Limit request size #16011

Closed
danielmitterdorfer opened this Issue Jan 15, 2016 · 17 comments

Projects

None yet

6 participants

@danielmitterdorfer
Member

Overly large bulk request can threaten the stability of Elasticsearch. Hence we want to limit the size of a bulk request.

Although the need originally arose for bulk requests, the solution will apply to requests in general and not just bulk requests.

There will be two (configurable) limits:

  • A limit on the size (in bytes) of an individual request
  • A limit on the size (in bytes) of all requests that are currently in flight
@danielmitterdorfer danielmitterdorfer self-assigned this Jan 15, 2016
@dadoonet
Member

Just a thought: I wonder if the default limit should be something like the default http.max_content_length divided by two or something along those lines?
May be we should (also?) check that this max size is actually not bigger than http.max_content_length and reject the settings in such a case?

@danielmitterdorfer
Member

Thanks for your input @dadoonet! I am not sure about your suggestion on the check of http.max_content_length though as this relies on a protocol level setting whereas I'd try to enforce bulk request size in a protocol-independent fashion. I mean this should also work if somebody uses only the transport protocol and then I wouldn't do a validation of this setting based on a http related one. But tbh I did not look into the code yet. wdyt?

@dadoonet
Member

ha! That is correct. I thought http.max_content_length was applied to transport layer as well...
Ignore me then! :D

@danielmitterdorfer
Member

Ok, thanks for the clarification.

@danielmitterdorfer
Member

Design Parameters

After looking at the source, I have identified a few options which I'd like to discuss before implementing this feature. Below are some design parameters which are worth considering from my point of view.

Type of endpoint

A (bulk) request can hit the cluster via the following endpoints:

  1. HTTP: hint: the REST handler reissues the HTTP request as a transport request via the client interface.
  2. Transport (or more precise: remote transport)
  3. Local transport: An optimization to avoid the overhead of a remote call when just forwarding a request within the same process.

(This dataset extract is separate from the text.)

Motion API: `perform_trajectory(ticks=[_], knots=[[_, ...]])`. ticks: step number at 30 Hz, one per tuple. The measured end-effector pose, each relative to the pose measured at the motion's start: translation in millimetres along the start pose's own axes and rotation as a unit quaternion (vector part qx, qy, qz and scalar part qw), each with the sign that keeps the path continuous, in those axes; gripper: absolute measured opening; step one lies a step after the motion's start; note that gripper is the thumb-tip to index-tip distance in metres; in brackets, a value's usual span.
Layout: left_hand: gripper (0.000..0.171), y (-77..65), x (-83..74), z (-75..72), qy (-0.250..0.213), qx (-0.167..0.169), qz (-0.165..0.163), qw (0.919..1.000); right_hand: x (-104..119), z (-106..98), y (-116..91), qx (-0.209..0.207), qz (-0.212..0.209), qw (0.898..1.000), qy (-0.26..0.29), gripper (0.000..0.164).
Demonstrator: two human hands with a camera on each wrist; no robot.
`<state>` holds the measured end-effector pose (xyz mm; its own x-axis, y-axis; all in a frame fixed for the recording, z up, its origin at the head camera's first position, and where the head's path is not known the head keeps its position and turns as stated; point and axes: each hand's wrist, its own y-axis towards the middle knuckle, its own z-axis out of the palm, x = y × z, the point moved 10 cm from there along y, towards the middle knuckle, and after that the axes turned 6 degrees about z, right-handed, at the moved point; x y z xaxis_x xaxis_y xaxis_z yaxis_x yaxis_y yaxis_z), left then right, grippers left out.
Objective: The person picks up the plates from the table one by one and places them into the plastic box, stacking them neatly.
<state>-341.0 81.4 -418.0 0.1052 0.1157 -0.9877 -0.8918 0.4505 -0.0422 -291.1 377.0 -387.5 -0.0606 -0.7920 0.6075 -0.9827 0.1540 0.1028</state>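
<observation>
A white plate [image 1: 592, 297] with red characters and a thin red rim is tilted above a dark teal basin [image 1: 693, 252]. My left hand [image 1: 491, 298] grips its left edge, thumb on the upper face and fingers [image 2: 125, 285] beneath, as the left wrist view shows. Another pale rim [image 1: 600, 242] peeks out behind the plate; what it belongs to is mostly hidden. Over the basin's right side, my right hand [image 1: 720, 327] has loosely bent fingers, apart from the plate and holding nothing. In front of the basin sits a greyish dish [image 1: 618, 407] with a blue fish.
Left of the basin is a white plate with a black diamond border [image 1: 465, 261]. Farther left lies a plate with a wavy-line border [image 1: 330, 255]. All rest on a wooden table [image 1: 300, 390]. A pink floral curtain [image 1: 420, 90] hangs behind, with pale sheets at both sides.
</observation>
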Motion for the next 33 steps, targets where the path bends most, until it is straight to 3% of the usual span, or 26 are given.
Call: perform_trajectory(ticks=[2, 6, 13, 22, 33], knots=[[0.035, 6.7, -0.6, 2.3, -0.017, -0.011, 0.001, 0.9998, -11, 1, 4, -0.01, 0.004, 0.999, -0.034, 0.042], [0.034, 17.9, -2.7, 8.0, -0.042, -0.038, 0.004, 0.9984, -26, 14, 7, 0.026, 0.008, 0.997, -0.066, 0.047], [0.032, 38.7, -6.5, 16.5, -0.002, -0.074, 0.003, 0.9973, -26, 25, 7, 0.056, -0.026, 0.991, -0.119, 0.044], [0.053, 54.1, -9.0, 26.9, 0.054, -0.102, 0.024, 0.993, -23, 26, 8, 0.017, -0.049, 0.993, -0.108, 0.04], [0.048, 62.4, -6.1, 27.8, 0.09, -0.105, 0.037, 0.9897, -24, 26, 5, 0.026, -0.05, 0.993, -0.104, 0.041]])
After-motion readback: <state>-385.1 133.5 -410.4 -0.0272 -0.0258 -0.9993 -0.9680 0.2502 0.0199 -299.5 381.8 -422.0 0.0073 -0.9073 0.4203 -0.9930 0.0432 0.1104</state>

Applicability of the limit

This means whether we want to apply the limit for all types of requests or just for a limited number of explicitly defined request types (like bulk requests).

When to check the limit

  • Apply during deserialization: This would allow us to abort request handling as soon as we know the limit is hit but at the expense of implementing this for all protocols separately. For the transport protocol, the right place looks like MessageChannelHandler#handleRequest().
  • Apply before a (transport) request is handled (i.e. in the appropriate subclass of TransportAction): This would simplify the validation as we would just check once for all endpoint types (as we know that HTTP requests are reissued as transport requests). However, at this point in time the request is already deserialized thus consuming memory and all we can do is preserve any additional system resources by aborting request processing.

Request size calculation

To know whether a request has (b)reached the limit, we need to calculate its size. Considering BulkRequest for now, we have two options on how to determine the request size:

  • BulkRequest#estimatedSize(): This works but has shortcomings in corner cases (see e.g. #15589)
  • If we enforce the limit already during deserialization we can calculate request size exactly, e.g. by writing a custom StreamInput implementation that counts the bytes deserialized.

Proposal

Based on the options above, I want to sketch a simple solution proposal:

Considering that it is likely we want limit checks not only for bulk requests but also similar ones, like multi-gets, we should not tie this too specifically to bulk requests.

Hence, each for each request type that should be size-limited, the corresponding TransportRequest class implements a new interface RequestSizeEstimator (draft name):

public interface RequestSizeEstimator {
  int getRequestSizeInBytes();
}

We define one configurable request size limit (default e.g. 50MB) for all request types and implement limit breach detection in a high-level fashion as an ActionFilter. This ActionFilter checks whether the TransportRequest implements RequestSizeEstimator and checks against this limit. If the limit is breached, we throw an appropriate exception indicating a client error (4xx in HTTP speak).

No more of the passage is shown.